A me piace credere, invece, che la Corte abrogherà la norma e ciò proprio alla luce della precedente giurisprudenza costituzionale. Questo perché, in merito alla discrezionalità riconosciuta dalla Corte al legislatore nella configurazione di fattispecie criminose, essa ha però stabilito che tali soluzioni debbono misurarsi,
con l'esigenza di rispetto del principio di necessaria offensività del reato: principio desumibile, in specie, dall'art. 25 cost., in una lettura sistematica cui fa da sfondo «l'insieme dei valori connessi alla dignità umana»
(sentenza n. 263/2000).
La giurisprudenza di questa Corte ha da tempo chiarito in qual modo si atteggi, a tale riguardo, la ripartizione di competenze tra giudice costituzionale e giudice ordinario (sentenze n. 265 del 2005, n. 263 e n. 519 del 2000, n. 360 del 1995). Spetta, in specie, alla Corte - tramite lo strumento del sindacato di costituzionalità - procedere alla verifica dell'offensività «in astratto», acclarando se la fattispecie delineata dal legislatore esprima un reale contenuto offensivo; esigenza che, nell'ipotesi del ricorso al modello del reato di pericolo, presuppone che la valutazione legislativa di pericolosità del fatto incriminato non risulti irrazionale e arbitraria, ma risponda all'id quod plerumque accidit (tra le altre, sentenza n. 333/1991).
Ove tale condizione risulti soddisfatta, il compito di uniformare la figura criminosa al principio di offensività nella concretezza applicativa resta affidato al giudice ordinario, nell'esercizio del proprio potere ermeneutico (offensività «in concreto»). Esso - rimanendo impegnato ad una lettura "teleologicamente orientata" degli elementi di fattispecie, tanto più attenta quanto più le formule verbali impiegate dal legislatore appaiano, in sé, anodine o polisense - dovrà segnatamente evitare che l'area di operatività dell'incriminazione si espanda a condotte prive di un'apprezzabile potenzialità lesiva.
(sentenza n. 225 del 2008)
Distillando il linguaggio un po' criptico dei giudici costituzionali, occorre in pratica verificare se la norma penale sanzioni un reale contenuto offensivo, in un modo che non sia nè irrazionale, nè arbitrario.
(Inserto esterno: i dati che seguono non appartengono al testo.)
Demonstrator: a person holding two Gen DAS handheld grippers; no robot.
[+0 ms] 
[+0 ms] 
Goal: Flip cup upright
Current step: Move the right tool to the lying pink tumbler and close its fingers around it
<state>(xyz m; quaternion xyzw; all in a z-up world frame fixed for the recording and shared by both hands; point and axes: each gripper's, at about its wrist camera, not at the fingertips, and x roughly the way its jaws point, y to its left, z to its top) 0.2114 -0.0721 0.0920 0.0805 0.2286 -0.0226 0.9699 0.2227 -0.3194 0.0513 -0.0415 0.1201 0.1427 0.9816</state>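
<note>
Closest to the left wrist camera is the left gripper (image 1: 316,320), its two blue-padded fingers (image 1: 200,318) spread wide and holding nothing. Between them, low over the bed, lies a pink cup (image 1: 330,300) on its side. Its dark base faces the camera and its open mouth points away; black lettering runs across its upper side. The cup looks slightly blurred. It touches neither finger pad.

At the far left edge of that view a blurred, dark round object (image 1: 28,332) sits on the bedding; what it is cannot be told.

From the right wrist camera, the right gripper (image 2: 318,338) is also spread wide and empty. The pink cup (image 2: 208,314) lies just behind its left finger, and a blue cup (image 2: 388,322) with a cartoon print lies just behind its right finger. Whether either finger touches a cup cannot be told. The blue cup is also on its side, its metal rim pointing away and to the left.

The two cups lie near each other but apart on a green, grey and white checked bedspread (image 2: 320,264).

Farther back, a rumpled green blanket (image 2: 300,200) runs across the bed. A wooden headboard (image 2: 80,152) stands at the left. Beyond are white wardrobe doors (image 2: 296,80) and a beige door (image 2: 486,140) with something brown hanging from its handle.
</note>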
Avendo in mente questi principi, appare evidente che l'aggravante di clandestinità non regge al principio di offensività, dato che si fa discendere un aggravamento di pena da una condizione - la clandestinità - che al momento dell'approvazione delle legge non era neanche reato, ma semplice illecito amministrativo e che oggi, pur essendo diventata reato, viene sanzionata con una semplice ammenda sino €. 10.000,00. Insomma, se lo status di clandestino è talmente poco pericoloso da richiedere una semplice ammenda, non trova giustificazione razionale che questo stesso status possa comportare un aumento di pena sino ad un terzo.
Peraltro, la stessa corte (sentenza n. 22/2007) ha escluso che la condizione di straniero irregolare, in quanto tale, possa associarsi ad una presunzione di pericolosità. Decidendo in materia di indebito trattenimento sul territorio nazionale dello straniero espulso, infatti, la Corte ha affermato che si è in presenza di una semplice condotta di inosservanza dell'ordine di allontanamento dato dal questore e non di una accertata o presunta pericolosità dei soggetti responsabili.
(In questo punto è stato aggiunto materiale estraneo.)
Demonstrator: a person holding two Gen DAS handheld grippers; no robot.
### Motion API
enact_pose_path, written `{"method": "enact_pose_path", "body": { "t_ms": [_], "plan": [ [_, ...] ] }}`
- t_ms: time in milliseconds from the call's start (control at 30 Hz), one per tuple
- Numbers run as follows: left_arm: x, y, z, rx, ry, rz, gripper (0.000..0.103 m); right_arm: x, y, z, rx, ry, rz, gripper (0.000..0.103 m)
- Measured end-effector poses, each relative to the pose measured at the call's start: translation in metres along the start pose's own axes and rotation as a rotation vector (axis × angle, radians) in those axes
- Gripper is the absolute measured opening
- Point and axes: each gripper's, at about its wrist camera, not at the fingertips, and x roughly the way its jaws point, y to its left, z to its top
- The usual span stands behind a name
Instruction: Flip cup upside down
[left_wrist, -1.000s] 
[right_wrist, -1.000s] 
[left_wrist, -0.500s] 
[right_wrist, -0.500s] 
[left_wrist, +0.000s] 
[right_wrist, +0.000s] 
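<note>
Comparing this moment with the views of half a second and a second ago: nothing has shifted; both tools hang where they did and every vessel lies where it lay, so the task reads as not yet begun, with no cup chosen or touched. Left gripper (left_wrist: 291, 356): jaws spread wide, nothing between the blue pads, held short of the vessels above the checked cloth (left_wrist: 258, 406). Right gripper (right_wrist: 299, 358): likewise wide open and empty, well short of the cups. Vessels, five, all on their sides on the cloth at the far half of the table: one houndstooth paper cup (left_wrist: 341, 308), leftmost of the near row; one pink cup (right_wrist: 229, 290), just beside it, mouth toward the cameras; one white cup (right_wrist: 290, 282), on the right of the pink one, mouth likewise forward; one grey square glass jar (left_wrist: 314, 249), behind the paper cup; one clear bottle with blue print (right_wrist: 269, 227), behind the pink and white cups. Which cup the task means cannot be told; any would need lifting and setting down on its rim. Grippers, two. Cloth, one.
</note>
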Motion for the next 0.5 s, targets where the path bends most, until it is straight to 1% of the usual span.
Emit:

Per comprendere come operano diversamente le norme, prendiamo l'altra aggravante che guarda allo status soggettivo del reo, vale a dire il n. 6 dell'art. 61 c.p.
l'avere il colpevole commesso il reato durante il tempo, in cui si è sottratto volontariamente alla esecuzione di un mandato o di un ordine di arresto o di cattura o di carcerazione spedito per un precedente reato
Anche in questo caso l'aggravante è sganciata dal fatto-reato e sembra guardare al modo di essere del reo e, tuttavia, la scelta del legislatore di affidare ad una sanzione penale la protezione contro il latitante, regge alla prova di razionalità, arbitrarietà ed offensività, dato che qui la pericolosità sociale è concreta e rilevante, posto che il reo si sta sottraendo ad un mandato di cattura e/o di carcerazione e, soprattutto, è conclamata e valutata nel merito, per essere passata attraverso il vaglio del magistrato.
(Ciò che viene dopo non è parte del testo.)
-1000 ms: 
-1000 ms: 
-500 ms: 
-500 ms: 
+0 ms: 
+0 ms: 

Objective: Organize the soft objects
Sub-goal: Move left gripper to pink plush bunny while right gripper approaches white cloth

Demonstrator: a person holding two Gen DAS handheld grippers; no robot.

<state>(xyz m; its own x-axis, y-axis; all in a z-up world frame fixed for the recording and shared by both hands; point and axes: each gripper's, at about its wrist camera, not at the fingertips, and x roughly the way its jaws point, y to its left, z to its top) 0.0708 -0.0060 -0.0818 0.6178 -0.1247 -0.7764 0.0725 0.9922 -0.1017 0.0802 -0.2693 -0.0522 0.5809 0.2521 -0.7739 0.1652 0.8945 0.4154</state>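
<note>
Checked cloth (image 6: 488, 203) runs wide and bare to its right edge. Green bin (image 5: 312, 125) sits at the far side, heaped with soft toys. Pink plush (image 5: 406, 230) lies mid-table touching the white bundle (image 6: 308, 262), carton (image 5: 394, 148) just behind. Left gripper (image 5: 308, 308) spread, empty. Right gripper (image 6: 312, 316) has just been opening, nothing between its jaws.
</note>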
In definitiva: se dovessi scommettere i mei due cents, direi che la Corte abrogherà la norma. Ciò facendo darà una gran bella picconata all'impianto normativo anti-clandestini, che è essenzialmente ideologico e, quindi, assai poco tecnico ed assai poco utile.
Sono d'accordo con la tua impostazione e spero anche io che la norma sia dichiarata incostituzionale. Vorrei tuttavia fare un po' l'avvocato del diavolo. Ora che esiste il reato di clandestinità (non so pero' se la norma è già operativa) lo status di "clandestino" potrebbe essere certificato da un magistrato (che emetterà la multa da 5 a 10 mila euro) e quindi avremmo una parificazione all'esempio che tu facevi con il latitante (che è un'aggravante). Avremmo quindi un "fatto" e non un modo di essere. Concretamente per applicare l'aggravante il giudice dovrebbe prima verificare se lo status di clandestino è già stato sanzionato. Non potrebbe applicare l'aggravante senza alcuna precedente sanzione, a meno che non sia il PM stesso, nell'ambito del procedimento (es: per rapina) a inserire anche l'imputazione per il reato di clandestinità. Non so se pero' le cose possono procedere parallelamente o se il processo per clandestinità va celebrato prima separatamente e deve essere una sentenza definitiva.
Ciao,
Francesco
Non è stata ancora firmata dal Capo dello Stato, nè, tantomeno pubblicata sulla Gazzetta Ufficiale, trattandosi di un DDL e non di un Decreto Legge. Quindi, ad oggi, il reato di clandestinità non esiste.
Si deve vedere se, quando la Corte deciderà, il reato di clandestinità sia stato introdotto nel nostro ordinamento.
Ma anche in quel caso ci sono dei problemi, data la non retroattività della legge basta che io dichiari di essere presente in Italia già prima della data di entrata in vigore della legge (consiglio vivamente a tutti i clandestini che ci leggono di conservarsi gli scontrini del bar, vanno bene già quelli) e non sono passibile del reato di immigrazione clandestina.
Beh, se volevano distruggere l'ordinamento giudiziario in Italia, ovvero l'Amministrazione della Giustizia, questo è un bel passo avanti.
Comunque, anche secondo me, la Corte cancellerà quest'articolo.